**About this exercise:** Print the line that has "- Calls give" in it, then every remaining line of the data, exactly and without anything extra.

# # # # #

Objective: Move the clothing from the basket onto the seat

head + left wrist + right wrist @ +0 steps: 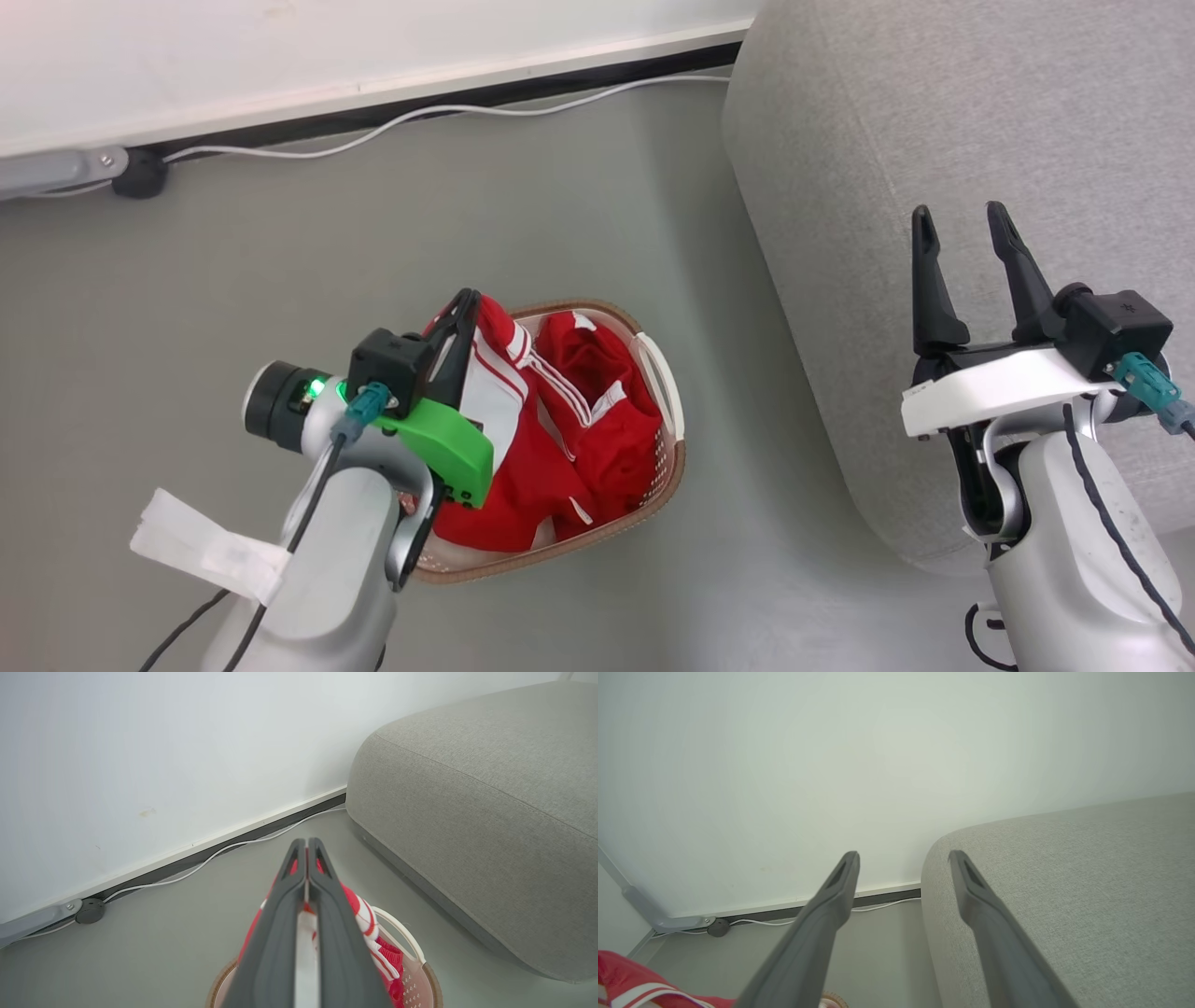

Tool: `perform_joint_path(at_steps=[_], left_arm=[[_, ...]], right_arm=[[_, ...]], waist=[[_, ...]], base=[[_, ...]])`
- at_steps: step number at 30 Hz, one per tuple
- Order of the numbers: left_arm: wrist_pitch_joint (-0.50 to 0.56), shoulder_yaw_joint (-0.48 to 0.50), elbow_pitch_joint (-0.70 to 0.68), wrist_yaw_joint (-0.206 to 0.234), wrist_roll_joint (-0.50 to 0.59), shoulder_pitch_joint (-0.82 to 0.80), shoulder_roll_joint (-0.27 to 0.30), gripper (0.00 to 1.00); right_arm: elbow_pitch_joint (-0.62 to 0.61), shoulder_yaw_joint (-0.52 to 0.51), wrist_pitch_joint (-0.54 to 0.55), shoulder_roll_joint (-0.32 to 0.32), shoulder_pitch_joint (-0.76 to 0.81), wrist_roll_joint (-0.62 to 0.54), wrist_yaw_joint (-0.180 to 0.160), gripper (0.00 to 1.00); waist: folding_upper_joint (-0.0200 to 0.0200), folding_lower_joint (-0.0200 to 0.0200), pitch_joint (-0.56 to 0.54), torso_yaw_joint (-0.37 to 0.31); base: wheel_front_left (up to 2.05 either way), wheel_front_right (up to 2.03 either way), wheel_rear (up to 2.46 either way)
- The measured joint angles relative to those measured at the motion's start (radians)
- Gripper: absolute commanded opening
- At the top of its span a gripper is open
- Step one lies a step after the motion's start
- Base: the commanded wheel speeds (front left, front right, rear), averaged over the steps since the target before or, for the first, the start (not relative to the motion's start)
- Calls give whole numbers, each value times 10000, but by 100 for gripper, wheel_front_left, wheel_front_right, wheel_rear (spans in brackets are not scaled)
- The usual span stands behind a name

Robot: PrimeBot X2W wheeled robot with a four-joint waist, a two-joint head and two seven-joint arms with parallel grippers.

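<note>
At frame centre, the clothing [607, 439] is gripped by the closed left hand [464, 308] over the basket [663, 462]. At right, the right hand [962, 224] is seen open and empty against the seat [887, 121].

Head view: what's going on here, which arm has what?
The robot is emptying a laundry basket on the floor beside the sofa. The left claw is shut on a fold of the red clothes, pinching the white-striped part at the basket's near-left edge. Most of the fabric lies in the basket. The right claw is open and holds nothing, poised above the sofa's edge. The move to the sofa is not yet done.
</note>
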Motion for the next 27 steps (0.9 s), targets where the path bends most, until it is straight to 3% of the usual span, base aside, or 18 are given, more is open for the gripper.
perform_joint_path(at_steps=[1,2,3,5,27], left_arm=[[0,-56,-44,15,-12,48,4,0],[0,-109,-86,17,-33,77,2,29],[0,-134,-148,48,-33,96,2,45],[0,-128,-255,61,-111,109,2,97],[-2,464,-920,564,-750,872,2,100]], right_arm=[[-25,-31,0,4,17,0,6,100],[-44,-61,0,4,40,0,6,100],[-54,-88,0,2,71,0,6,100],[-59,-130,0,2,149,0,6,100],[-25,-433,0,29,683,-119,12,100]], waist=[[0,0,-38,-45],[0,0,-73,-81],[0,0,-100,-110],[0,0,-139,-151],[0,0,-960,200]], base=[[0,0,0],[0,0,0],[0,0,0],[0,0,0],[0,0,0]])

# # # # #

**Exercise response:**
- Calls give whole numbers, each value times 10000, but by 100 for gripper, wheel_front_left, wheel_front_right, wheel_rear (spans in brackets are not scaled)
- The usual span stands behind a name

Robot: PrimeBot X2W wheeled robot with a four-joint waist, a two-joint head and two seven-joint arms with parallel grippers.

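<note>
At frame centre, the clothing [607, 439] is gripped by the closed left hand [464, 308] over the basket [663, 462]. At right, the right hand [962, 224] is seen open and empty against the seat [887, 121].

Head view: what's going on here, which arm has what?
The robot is emptying a laundry basket on the floor beside the sofa. The left claw is shut on a fold of the red clothes, pinching the white-striped part at the basket's near-left edge. Most of the fabric lies in the basket. The right claw is open and holds nothing, poised above the sofa's edge. The move to the sofa is not yet done.
</note>
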Motion for the next 27 steps (0.9 s), targets where the path bends most, until it is straight to 3% of the usual span, base aside, or 18 are given, more is open for the gripper.
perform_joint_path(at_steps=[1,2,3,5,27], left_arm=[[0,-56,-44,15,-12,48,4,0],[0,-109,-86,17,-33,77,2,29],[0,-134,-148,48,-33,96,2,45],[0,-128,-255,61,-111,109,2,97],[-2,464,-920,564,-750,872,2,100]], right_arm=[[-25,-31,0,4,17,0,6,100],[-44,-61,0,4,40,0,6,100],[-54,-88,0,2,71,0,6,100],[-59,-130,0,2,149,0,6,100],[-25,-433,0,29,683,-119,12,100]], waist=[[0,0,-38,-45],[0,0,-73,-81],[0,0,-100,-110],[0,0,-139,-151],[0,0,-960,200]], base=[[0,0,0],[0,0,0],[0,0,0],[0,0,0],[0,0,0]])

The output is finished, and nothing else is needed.